She turned it over in her hands. It was brownish and faded and showed a youth in his late teens and a girl who looked a little younger. The girl wore a dress with a rather prim collar. Her hair had been done with care and was formed in a high roll above her forehead. The youth wore uniform; he had a narrow cap without a peak that came to a point at the front, rather like a ship’s stem.

“Why are they sticking their tongues out at the camera?” asked Priscilla. She frowned.

Martin chuckled. “I reckon their mum and dad made them go and have their portrait done,” he said. “And they didn’t fancy that much and they took the piss out of the photographer.” He looked over her shoulder at the little square of photographic paper. “Look, it’s got PROOF embossed on it. I reckon that’s how they did it then – the studio gave you a load of contact prints and you chose which one to have enlarged.” He turned it over. “Look, there you go. It’s the studio’s stamp. Pringle’s, 31 The Broad. I remember them, just. Where MacDonald’s is now. They closed when I was a nipper, back in the 70s.”

“What on earth has she done to her hair?” asked Priscilla.

“Victory Rolls, they called them,” said Martin. “The Hollywood stars had them apparently.” He peered at the picture. “Royal Air Force,” he said presently. “Not an officer I don’t think. Look, he’s got a half-wing.” He pointed to the man’s breast. “Air gunner or navigator maybe.”

 “Oh.” She handed the picture back to him. “I wonder who they were. Anyway, you can pop it in the rubbish I suppose.”

He frowned. “I think I’ll keep it,” he said. “Someone might know something. My mate Josh, he likes local history, he’s one of those blokes digging up the old City Station up near Halfords. He knows how to look at the old census returns and he can see who lived here.”

“Please yourself,” said Priscilla. “I have 20 essays to mark before lunch.”

She went out. Martin looked at the picture then up at her retreating back. And stuck his tongue out. Then he chuckled, tucked the picture away in his jacket and went back to work.

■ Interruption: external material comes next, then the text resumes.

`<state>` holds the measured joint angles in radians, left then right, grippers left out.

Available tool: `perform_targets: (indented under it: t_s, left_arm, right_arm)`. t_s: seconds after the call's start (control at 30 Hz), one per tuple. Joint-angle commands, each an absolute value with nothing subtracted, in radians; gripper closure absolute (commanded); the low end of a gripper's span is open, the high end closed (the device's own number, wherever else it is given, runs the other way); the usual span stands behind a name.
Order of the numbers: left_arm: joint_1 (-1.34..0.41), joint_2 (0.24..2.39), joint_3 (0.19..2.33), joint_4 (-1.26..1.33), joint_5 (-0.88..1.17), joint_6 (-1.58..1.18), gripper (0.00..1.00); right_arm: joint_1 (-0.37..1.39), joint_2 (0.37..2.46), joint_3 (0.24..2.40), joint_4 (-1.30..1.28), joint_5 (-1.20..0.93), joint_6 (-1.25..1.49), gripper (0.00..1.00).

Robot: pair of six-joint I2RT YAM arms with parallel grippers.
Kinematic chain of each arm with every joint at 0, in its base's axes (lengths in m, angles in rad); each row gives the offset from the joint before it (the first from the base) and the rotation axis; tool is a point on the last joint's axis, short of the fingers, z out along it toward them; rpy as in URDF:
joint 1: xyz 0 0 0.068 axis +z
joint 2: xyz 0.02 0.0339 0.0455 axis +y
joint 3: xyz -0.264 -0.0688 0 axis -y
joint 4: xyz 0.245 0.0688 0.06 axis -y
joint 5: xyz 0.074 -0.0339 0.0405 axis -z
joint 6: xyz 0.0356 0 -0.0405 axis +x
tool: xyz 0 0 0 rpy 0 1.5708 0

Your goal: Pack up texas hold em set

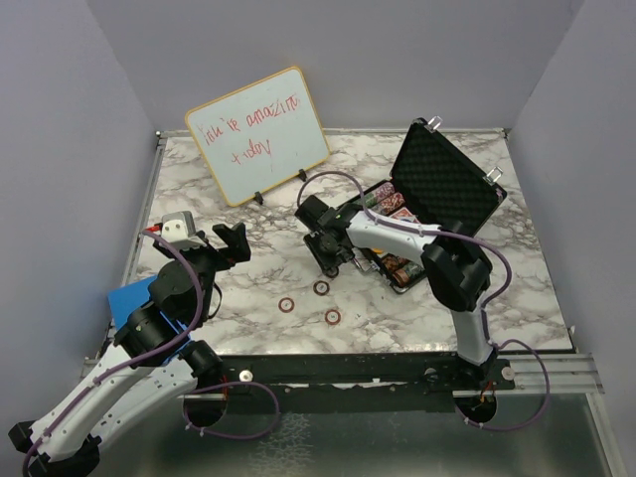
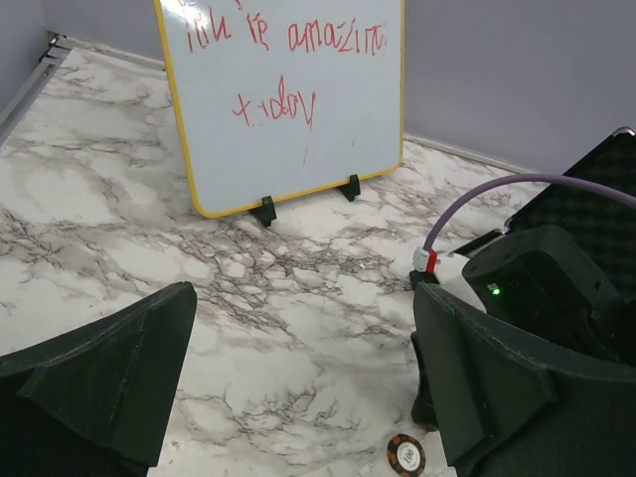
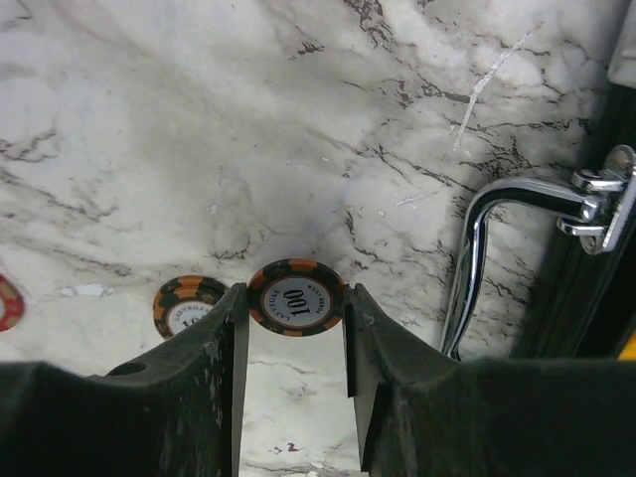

Priscilla went back to her study. She did not hear the front door close or feel the faint breeze as a middle-aged woman in an apron and sensible shoes descended the stairs behind her.

In the front room a man with a pipe and cardigan looked up from the Daily Sketch as his son and daughter came in.

“Did they get the proofs?” called his wife as she turned into the kitchen at the back of the house. “Ted, Sarah, is that you?” She went on into the kitchen, filled the kettle and put it on the range. “I’ll make a cup of tea.”

“Don’t make tea if we haven’t the coal,” her son called out. “You’re spoiling me, Mum, but you’ll need it when I’m gone.”

“Don’t worry, Ted. We’ve got a hundredweight in hand, and we’re allowed more on the first of the month.” She came into the front room, wiping her hands on her apron. “Let’s see these pictures then. Oh, they’re lovely, aren’t they?”

“They’re not bad, eh?” Her husband smiled up at her. “And old Pringle on his own now, with his son in for the duration, as they say.”

“He’s back on leave,” said Ted. “Mr Pringle told me. He’s been in Egypt, he said.”

“We’re not supposed to say where people are,” his father said.

“I don’t think as we’re going to lose because someone knows where young Pringle is, Bill.” She took the proofs from him and leafed through this one, then stopped. “Oy! What’s happening here!”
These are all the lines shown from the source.